TRY IT:
Omit the images, then repeat the listing exactly.

COLLECTED DATA:

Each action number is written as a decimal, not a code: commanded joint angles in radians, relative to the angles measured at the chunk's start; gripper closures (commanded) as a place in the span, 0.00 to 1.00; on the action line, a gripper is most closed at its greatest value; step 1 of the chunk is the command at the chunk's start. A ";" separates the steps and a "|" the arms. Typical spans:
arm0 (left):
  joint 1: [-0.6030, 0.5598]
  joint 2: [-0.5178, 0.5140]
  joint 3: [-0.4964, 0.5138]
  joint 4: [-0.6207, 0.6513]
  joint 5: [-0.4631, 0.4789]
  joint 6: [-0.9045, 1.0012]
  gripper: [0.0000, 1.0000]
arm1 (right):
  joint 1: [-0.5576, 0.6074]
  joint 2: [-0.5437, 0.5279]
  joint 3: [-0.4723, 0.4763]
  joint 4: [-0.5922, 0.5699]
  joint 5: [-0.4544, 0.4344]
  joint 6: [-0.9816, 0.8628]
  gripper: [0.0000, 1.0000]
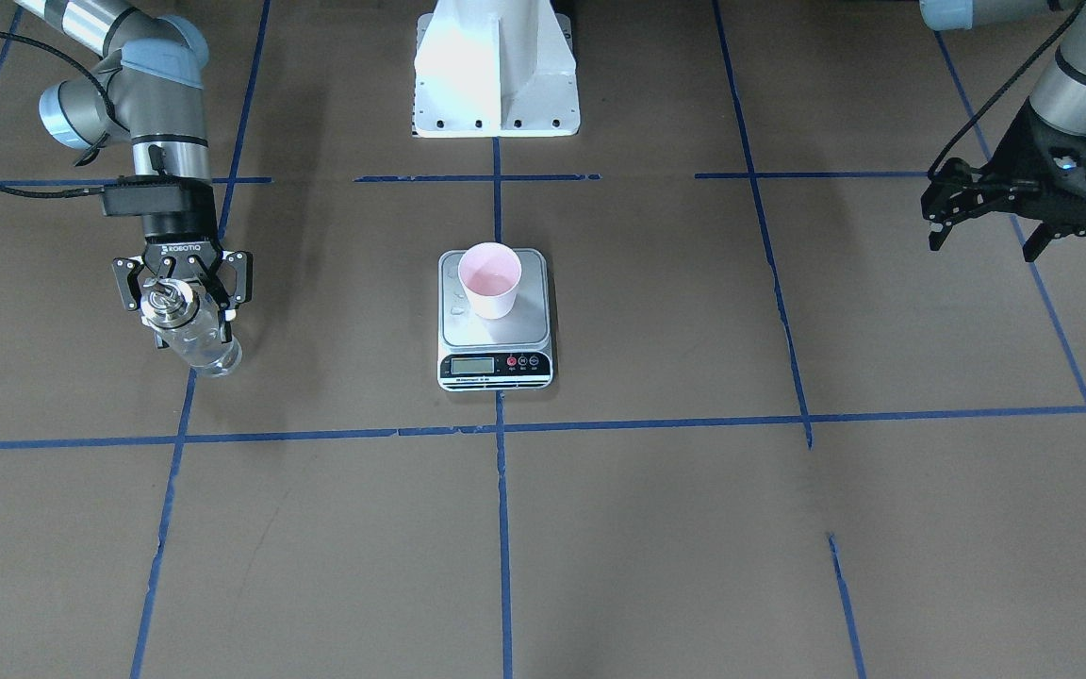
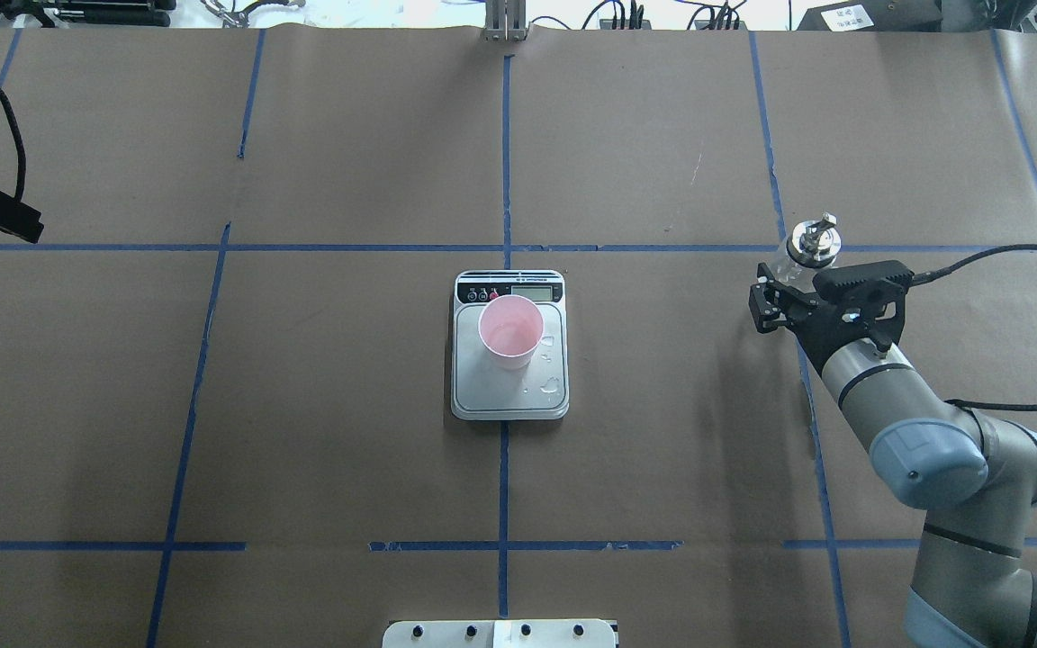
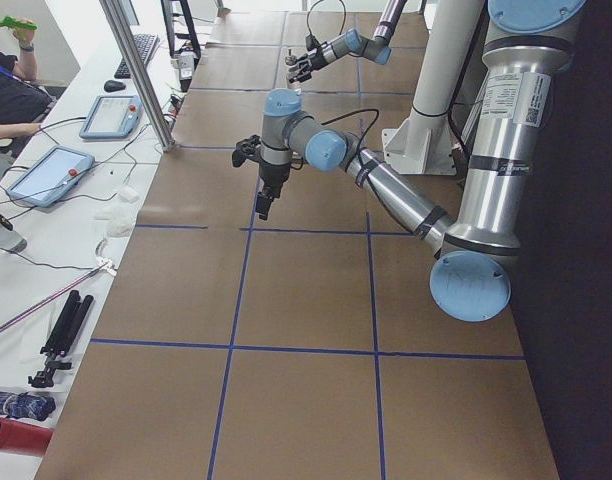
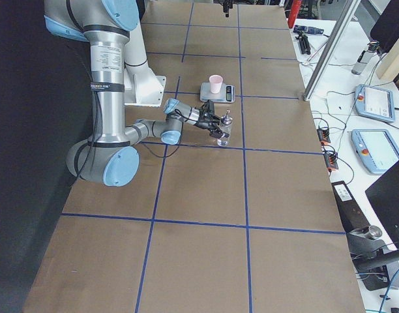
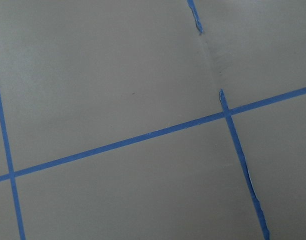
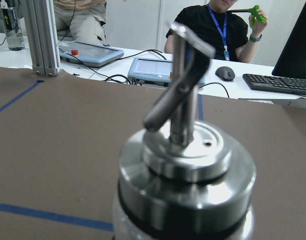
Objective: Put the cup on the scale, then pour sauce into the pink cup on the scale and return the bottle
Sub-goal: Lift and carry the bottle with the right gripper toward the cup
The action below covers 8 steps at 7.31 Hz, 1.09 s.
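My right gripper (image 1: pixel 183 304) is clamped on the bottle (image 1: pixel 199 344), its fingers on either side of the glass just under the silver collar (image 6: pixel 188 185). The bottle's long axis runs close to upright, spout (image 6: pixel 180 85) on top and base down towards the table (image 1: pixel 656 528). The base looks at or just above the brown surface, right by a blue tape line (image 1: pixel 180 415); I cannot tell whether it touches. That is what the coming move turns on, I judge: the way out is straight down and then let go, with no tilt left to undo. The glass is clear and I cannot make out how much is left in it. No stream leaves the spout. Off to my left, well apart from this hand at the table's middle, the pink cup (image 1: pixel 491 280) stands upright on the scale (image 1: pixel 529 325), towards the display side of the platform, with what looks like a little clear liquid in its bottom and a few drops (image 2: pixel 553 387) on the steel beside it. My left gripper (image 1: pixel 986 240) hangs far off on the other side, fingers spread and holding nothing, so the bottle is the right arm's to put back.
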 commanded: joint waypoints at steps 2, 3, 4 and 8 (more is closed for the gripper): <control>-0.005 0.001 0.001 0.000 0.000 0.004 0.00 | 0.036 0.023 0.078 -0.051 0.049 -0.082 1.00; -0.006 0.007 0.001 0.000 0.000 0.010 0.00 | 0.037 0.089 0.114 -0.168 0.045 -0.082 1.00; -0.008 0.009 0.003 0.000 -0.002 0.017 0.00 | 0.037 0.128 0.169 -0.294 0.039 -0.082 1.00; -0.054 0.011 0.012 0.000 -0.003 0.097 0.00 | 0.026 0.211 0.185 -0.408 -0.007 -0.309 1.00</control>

TASK RESPONSE:
Each action number is written as a decimal, not a code: commanded joint angles in radians, relative to the angles measured at the chunk's start; gripper closures (commanded) as a place in the span, 0.00 to 1.00; on the action line, a gripper is most closed at its greatest value; step 1 of the chunk is the command at the chunk's start. A ";" separates the steps and a "|" the arms. Typical spans:
arm0 (left):
  joint 1: [-0.6030, 0.5598]
  joint 2: [-0.5178, 0.5140]
  joint 3: [-0.4964, 0.5138]
  joint 4: [-0.6207, 0.6513]
  joint 5: [-0.4631, 0.4789]
  joint 6: [-0.9045, 1.0012]
  gripper: [0.0000, 1.0000]
arm1 (right):
  joint 1: [-0.5576, 0.6074]
  joint 2: [-0.5437, 0.5279]
  joint 3: [-0.4723, 0.4763]
  joint 4: [-0.5922, 0.5699]
  joint 5: [-0.4544, 0.4344]
  joint 6: [-0.9816, 0.8628]
  gripper: [0.0000, 1.0000]
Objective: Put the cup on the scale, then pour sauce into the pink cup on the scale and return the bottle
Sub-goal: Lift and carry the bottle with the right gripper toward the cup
The action below covers 8 steps at 7.31 Hz, 1.09 s.
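My right gripper (image 1: pixel 183 304) is clamped on the bottle (image 1: pixel 199 344), its fingers on either side of the glass just under the silver collar (image 6: pixel 188 185). The bottle's long axis runs close to upright, spout (image 6: pixel 180 85) on top and base down towards the table (image 1: pixel 656 528). The base looks at or just above the brown surface, right by a blue tape line (image 1: pixel 180 415); I cannot tell whether it touches. That is what the coming move turns on, I judge: the way out is straight down and then let go, with no tilt left to undo. The glass is clear and I cannot make out how much is left in it. No stream leaves the spout. Off to my left, well apart from this hand at the table's middle, the pink cup (image 1: pixel 491 280) stands upright on the scale (image 1: pixel 529 325), towards the display side of the platform, with what looks like a little clear liquid in its bottom and a few drops (image 2: pixel 553 387) on the steel beside it. My left gripper (image 1: pixel 986 240) hangs far off on the other side, fingers spread and holding nothing, so the bottle is the right arm's to put back.
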 commanded: joint waypoints at steps 2, 3, 4 and 8 (more is closed for the gripper): <control>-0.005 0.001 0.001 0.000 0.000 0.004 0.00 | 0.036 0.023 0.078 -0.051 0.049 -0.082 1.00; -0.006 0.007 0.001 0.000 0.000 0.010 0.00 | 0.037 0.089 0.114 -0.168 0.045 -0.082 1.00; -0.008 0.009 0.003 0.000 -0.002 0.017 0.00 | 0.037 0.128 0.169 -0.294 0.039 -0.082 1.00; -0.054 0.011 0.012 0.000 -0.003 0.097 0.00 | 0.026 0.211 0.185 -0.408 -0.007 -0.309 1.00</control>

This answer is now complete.